UPD: I did a mistake, I meant automatic_optimization=False instead of automatic_optimization=True, message is updated.

manipopopo commented 2 months ago

are you sure that on_before_optimizer_step will be run when automatic_optimization=True?

When automatic_optimization=True, the currently recommended approach for gradient clipping, according to the documentation, is to use Trainer(gradient_clip_val=...). This should ensure that gradient clipping is handled within the automated optimization loop.

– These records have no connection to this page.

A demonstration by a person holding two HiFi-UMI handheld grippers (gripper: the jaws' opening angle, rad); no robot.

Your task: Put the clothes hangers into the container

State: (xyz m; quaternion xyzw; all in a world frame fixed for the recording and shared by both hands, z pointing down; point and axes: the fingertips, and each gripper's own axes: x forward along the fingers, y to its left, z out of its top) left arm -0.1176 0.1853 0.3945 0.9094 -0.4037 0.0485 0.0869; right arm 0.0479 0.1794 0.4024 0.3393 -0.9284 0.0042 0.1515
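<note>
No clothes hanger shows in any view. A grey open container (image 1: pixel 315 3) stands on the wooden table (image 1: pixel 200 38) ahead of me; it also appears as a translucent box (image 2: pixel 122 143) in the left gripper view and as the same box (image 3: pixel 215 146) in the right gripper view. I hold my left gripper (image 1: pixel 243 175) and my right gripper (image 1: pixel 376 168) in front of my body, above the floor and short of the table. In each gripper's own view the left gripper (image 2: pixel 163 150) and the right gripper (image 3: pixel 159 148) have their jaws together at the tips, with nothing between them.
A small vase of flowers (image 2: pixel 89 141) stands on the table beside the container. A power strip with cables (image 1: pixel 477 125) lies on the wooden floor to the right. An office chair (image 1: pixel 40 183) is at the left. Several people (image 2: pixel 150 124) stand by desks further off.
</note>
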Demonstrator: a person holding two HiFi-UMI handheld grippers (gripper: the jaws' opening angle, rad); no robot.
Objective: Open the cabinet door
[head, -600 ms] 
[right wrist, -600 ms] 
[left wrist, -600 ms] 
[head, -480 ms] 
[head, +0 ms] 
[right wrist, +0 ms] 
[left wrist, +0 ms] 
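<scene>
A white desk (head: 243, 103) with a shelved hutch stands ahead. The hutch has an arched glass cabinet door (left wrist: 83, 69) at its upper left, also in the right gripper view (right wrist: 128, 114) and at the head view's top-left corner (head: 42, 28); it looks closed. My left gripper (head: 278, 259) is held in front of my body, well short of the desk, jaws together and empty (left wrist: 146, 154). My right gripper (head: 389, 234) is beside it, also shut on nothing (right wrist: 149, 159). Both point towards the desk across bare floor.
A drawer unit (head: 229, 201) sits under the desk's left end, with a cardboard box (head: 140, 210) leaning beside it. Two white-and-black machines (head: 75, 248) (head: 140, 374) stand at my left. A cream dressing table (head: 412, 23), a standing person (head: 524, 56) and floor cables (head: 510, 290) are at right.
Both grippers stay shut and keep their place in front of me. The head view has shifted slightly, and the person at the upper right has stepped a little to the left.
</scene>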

When automatic_optimization=False, calling opt.step() triggers the optimizer_step method of the MixedPrecision plugin. According to the implementation of MixedPrecision.optimizer_step

        if not _optimizer_handles_unscaling(optimizer) and not skip_unscaling:
            # Unscaling needs to be performed here in case we are going to apply gradient clipping.
            # Optimizers that perform unscaling in their `.step()` method are not supported (e.g., fused Adam).
            # Note: `unscale` happens after the closure is executed, but before the `on_before_optimizer_step` hook.
            self.scaler.unscale_(optimizer)  # type: ignore[arg-type]

        self._after_closure(model, optimizer)

Our custom on_before_optimizer_step hook is invoked within self._afterclosure, which occurs after `self.scaler.unscale`. This ensures that gradient unscaling is properly handled before clipping, aligning with the expected behavior.

The current documentation states that on_before_optimizer_step is "Called before optimizer.step()". However, it's worth noting that the exact timing and behavior of these hooks may be subject to change in future versions of PyTorch Lightning.

Oktai15 commented 2 months ago

@manipopopo thank you for brilliant explanation. Could you clarify how to use workaround with clipping in on_before_optimizer_step if I have two optimizers (I use PTL >= 2.x.x)?

manipopopo commented 2 months ago

The on_before_optimizer_step method will receive different optimizers as its input parameter. If you want to apply different behaviors—such as using different gradient clip values for each optimizer—you can adjust the method accordingly:


    def training_step(self, batch, batch_idx):
        # ...

        lightning_optimizer_0, lightning_optimizer_1 = self.optimizers()

        # ...

        lightning_optimizer_0.step() # on_before_optimizer_step will receive lightning_optimizer_0.optimizer

        # ...

        lightning_optimizer_1.step() # on_before_optimizer_step will receive lightning_optimizer_1.optimizer

    def on_before_optimizer_step(self, optimizer):
        lightning_optimizer_0, lightning_optimizer_1 = self.optimizers()
        optimizer_0 = lightning_optimizer_0.optimizer
        optimizer_1 = lightning_optimizer_1.optimizer

        assert optimizer in {optimizer_0, optimizer_1}

        # Suppose we want to use different gradient_clip_val for different optimizers.
        if optimizer is optimizer_0:
            gradient_clip_val = 10.0
        else:
            gradient_clip_val = 20.0

        self.clip_gradients(optimizer, gradient_clip_val=gradient_clip_val, gradient_clip_algorithm="norm")

This template should work with the current version of PyTorch Lightning. However, the behavior of hooks and internal methods in PyTorch Lightning may change in future updates. To ensure your implementation remains robust across versions, it's advisable to write small unit tests to verify functionality.